Additionally, it has also been shown that passive self-motion is often associated with higher levels of motion sickness compared to active self-motion, where users have control over their locomotion (Dong and Stoffregen 2010; Stanney and Hash 1998; Littman et al. 2010; Risi and Palmisano 2019). This difference is primarily attributed to the user's level of control; as active self-motion allows for more predictable and controllable experiences, thereby potentially reducing the incidence of cybersickness. Building on this understanding, we hypothesize that the effect of expected versus unexpected vection may also be influenced by whether the VR experience is passive or active. In active VR scenarios, where users have control over their motion, the predictability of vection might reduce the likelihood of cybersickness. Conversely, in passive VR scenarios, where motion is externally controlled and less predictable, unexpected vection might contribute more significantly to cybersickness. We recommend future research should aim to investigate the effects of vection and sway on cybersickness in both active and passive VR settings.

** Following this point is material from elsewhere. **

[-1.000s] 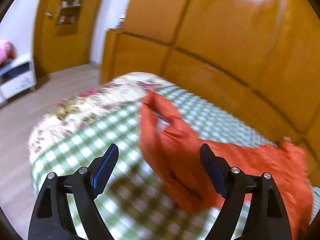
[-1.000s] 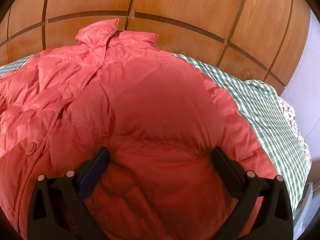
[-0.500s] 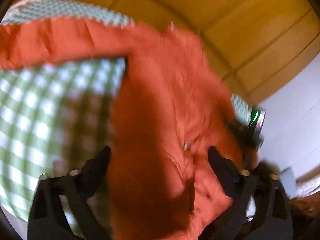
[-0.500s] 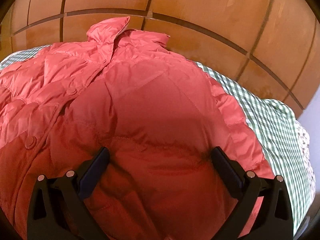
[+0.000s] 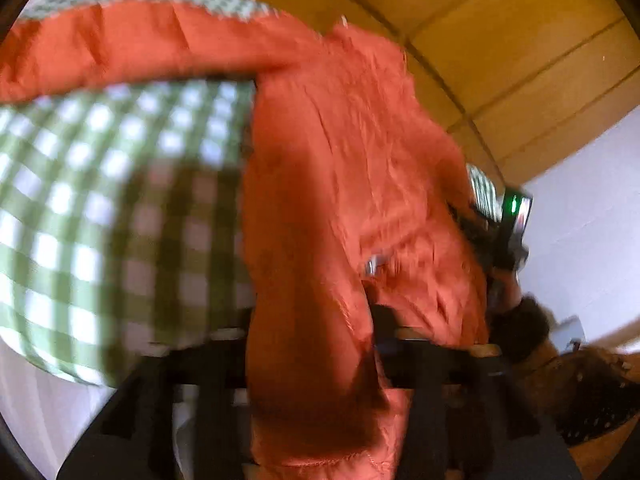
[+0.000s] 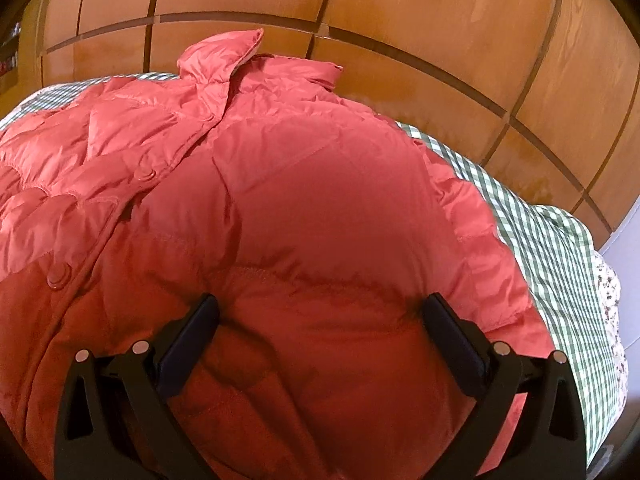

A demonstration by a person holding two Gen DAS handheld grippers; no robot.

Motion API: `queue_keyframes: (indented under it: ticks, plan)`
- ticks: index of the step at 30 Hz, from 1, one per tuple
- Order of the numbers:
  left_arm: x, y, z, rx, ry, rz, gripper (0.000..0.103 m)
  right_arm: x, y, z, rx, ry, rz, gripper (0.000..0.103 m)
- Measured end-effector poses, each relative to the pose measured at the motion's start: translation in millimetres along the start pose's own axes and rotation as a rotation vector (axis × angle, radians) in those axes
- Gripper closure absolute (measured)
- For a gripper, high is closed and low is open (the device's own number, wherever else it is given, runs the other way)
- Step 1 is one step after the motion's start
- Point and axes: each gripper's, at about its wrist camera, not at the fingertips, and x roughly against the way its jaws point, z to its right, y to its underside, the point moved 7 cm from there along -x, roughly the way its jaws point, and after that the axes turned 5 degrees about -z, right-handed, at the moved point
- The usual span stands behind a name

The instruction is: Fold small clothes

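We work a red quilted jacket (image 6: 304, 208) spread on a bed covered in a green gingham sheet (image 6: 548, 240), collar toward the wooden headboard (image 6: 440, 20). Our right gripper (image 6: 320, 344) sits low over the jacket's right side with its jaws spread wide, the puffy fabric bulging between them but not pinched. Our left gripper (image 5: 312, 360) is blurred and largely buried under a hanging strip of the jacket's cloth; we cannot tell whether it has clamped that cloth or merely stands behind it.

We judge the step in hand to be folding one side of the jacket inward. To do it well, we would take hold at the hem and side seam rather than the slippery padded middle, lift both points evenly, and carry the panel over toward the snap placket (image 6: 60, 276) so the edge lands straight and the down filling does not bunch.

The bed is soft and will give under pressure. Panelled wood (image 5: 500, 40) lines the wall behind, with a pale wall (image 5: 580, 200) to the right.
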Motion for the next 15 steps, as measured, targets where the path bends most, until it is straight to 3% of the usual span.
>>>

Finally, our investigation focused on determining the occurrence of unexpected vection prior to the initial onset of cybersickness symptoms. Although this provided valuable insights into the early stages of vection and its potential role in cybersickness, we did not track the frequency or duration of vection episodes throughout the entire exposure period. For a more thorough exploration of the phenomenon, future studies should monitor and assess unexpected/expected vection continuously during VR exposure. This would allow for a detailed analysis of vection in relation to the progression of cybersickness experiences over time.

4.6 Conclusions

In this study, we investigated the effects of unexpected vection and postural instability on the cybersickness produced by a commercially available HMD-VR game. We found that participants were significantly more likely to become sick after experiencing unexpected vection (compared to when their vection was always expected). The severity of this cybersickness was also found to increase with reported vection strength, but again only when this vection was unexpected. In addition, we also found some support for the postural instability theory ‒ specifically, that the positional variability of the HMD user’s sway increased just prior to the onset of sickness (compared to their sway at the beginning of the HMD-VR exposure). When modelling the effects of these vection and sway measures together, we found that unexpected vection appeared to explain more of the variance in the cybersickness data than the postural measures. Understanding the role of unexpected vection in cybersickness appears to be important for both improving user experiences and reducing the prevalence of cybersickness. Further research is needed to explore the unexpected vection hypothesis in an experimental manner–in order to develop effective strategies for mitigating cybersickness symptoms. It is hoped that the current study provides a suitable foundation for future research on this hypothesis.